Lorsqu’il pleut, elles se réactivent, se multiplient rapidement et sécrètent des substances qui lient les grains de sable entre eux. On obtient ainsi une croûte biologique solide, riche en carbone et en nutriments.
Une technique révolutionnaire ?
Cette technologie permet d’accélérer fortement un processus naturel. Dans la nature, il faut entre cinq et dix ans pour que ce type de croûte se forme : avec cette technique, cela prend environ un an. Cela change complètement l’échelle de la lutte contre la désertification : on ne se contente plus de freiner l’érosion, on crée les conditions d’un sol capable d’accueillir ensuite des plantes, de retenir l’eau et de stocker du carbone.
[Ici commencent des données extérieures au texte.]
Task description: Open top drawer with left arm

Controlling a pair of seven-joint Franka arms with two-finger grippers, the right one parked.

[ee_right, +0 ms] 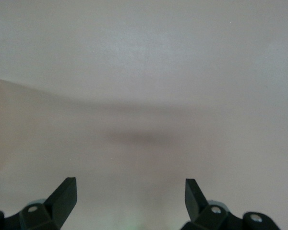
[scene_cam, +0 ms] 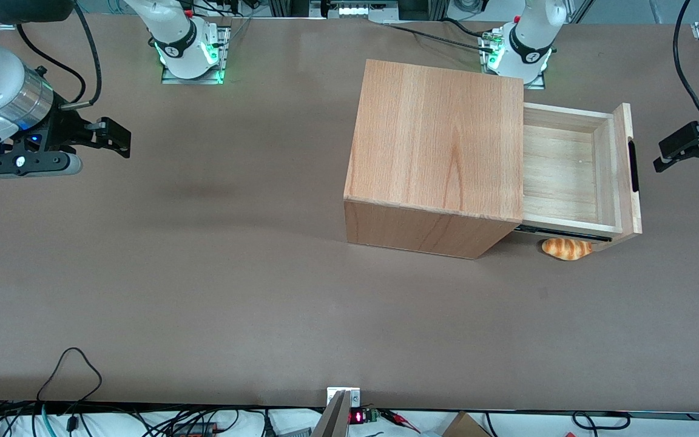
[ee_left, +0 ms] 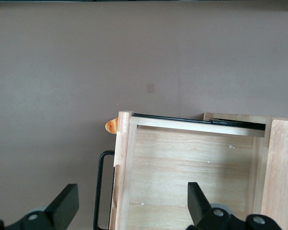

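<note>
The top drawer (scene_cam: 568, 173) stands pulled well out of the orange-toned cabinet (scene_cam: 434, 139), and its pale wood inside (ee_left: 192, 172) holds nothing. On its front panel (scene_cam: 625, 170) the long black bar handle (scene_cam: 633, 165) faces the working arm's end of the table. My left gripper (scene_cam: 660, 156) hangs open in front of the panel, a short gap from the handle and touching nothing. In the left wrist view the gripper (ee_left: 131, 189) straddles the panel and handle (ee_left: 100, 189) from above. One finger (ee_left: 65, 201) is over the table, the other (ee_left: 198, 201) over the drawer's inside.
A small golden bread roll (scene_cam: 567, 248) lies on the table beside the open drawer, nearer to the front camera, partly under the black slide rail (scene_cam: 562, 233). In the left wrist view only the roll's (ee_left: 111, 126) tip shows past the panel's corner.
</note>
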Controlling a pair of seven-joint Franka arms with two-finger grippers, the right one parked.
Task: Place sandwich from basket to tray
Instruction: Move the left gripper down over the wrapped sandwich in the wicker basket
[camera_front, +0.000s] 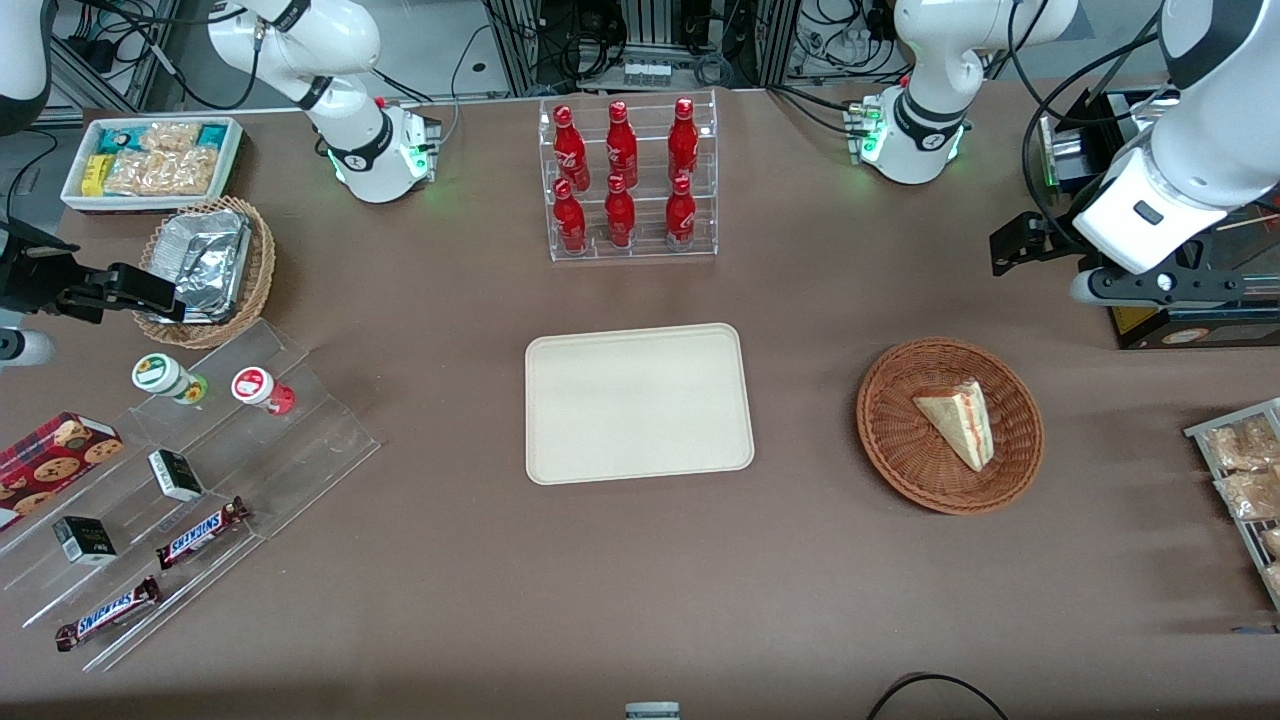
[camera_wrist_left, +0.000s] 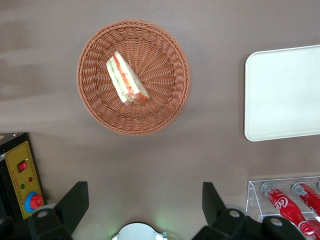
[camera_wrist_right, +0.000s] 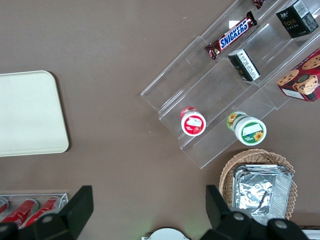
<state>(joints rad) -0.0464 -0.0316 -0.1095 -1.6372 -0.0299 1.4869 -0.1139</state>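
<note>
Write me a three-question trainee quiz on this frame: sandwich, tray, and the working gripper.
1. True or false: the sandwich already lies on the cream tray.
2. Multiple choice: the left gripper is (A) shut on the sandwich, (B) open, holding nothing, high above the table, farther from the front camera than the reddish-brown wicker basket, (C) resting on the tray.
3. Fill in: the clear rack farther from the front camera than the tray holds six red ____.

Key:
1. False; it lies in the basket, and the tray is bare.
2. B.
3. Cola bottles.
</note>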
Les chercheurs ont mis au point des sortes de « graines de sol ». Les cyanobactéries sont mélangées à de la matière organique et à des particules fines, puis moulées en petits blocs solides. Faciles à transporter, ils peuvent être dispersés sur de grandes surfaces désertiques.
Ces blocs restent inactifs tant qu’il n’y a pas de pluie, puis se développent rapidement et forment une croûte capable de résister au vent et de stabiliser durablement le sable. En stabilisant le sable, ces microalgues ont déjà permis à des plantes pionnières de reprendre racine dans le désert : une première étape, encore loin d’un désert vraiment vert.
Une solution sans risque ?
Les scientifiques appellent toutefois à la prudence. Certaines cyanobactéries peuvent produire des toxines, et l’impact à long terme sur les écosystèmes reste difficile à prévoir. Une fois introduits, ces micro-organismes évoluent de manière autonome.
La question est donc de savoir si l’on assiste à une restauration écologique maîtrisée, ou à une nouvelle forme d’intervention humaine lourde sur les milieux naturels.
La Chine investit dans ce type de solutions car la désertification menace directement l’agriculture, les ressources en eau et les villes du nord du pays. Mais il y a aussi un enjeu stratégique : la Chine veut devenir un acteur central des technologies environnementales.
Si cette méthode fonctionne, elle pourrait être déployée dans d’autres régions arides du monde, notamment en Afrique ou en Asie centrale, faisant de la lutte contre les déserts un nouveau terrain d’influence technologique.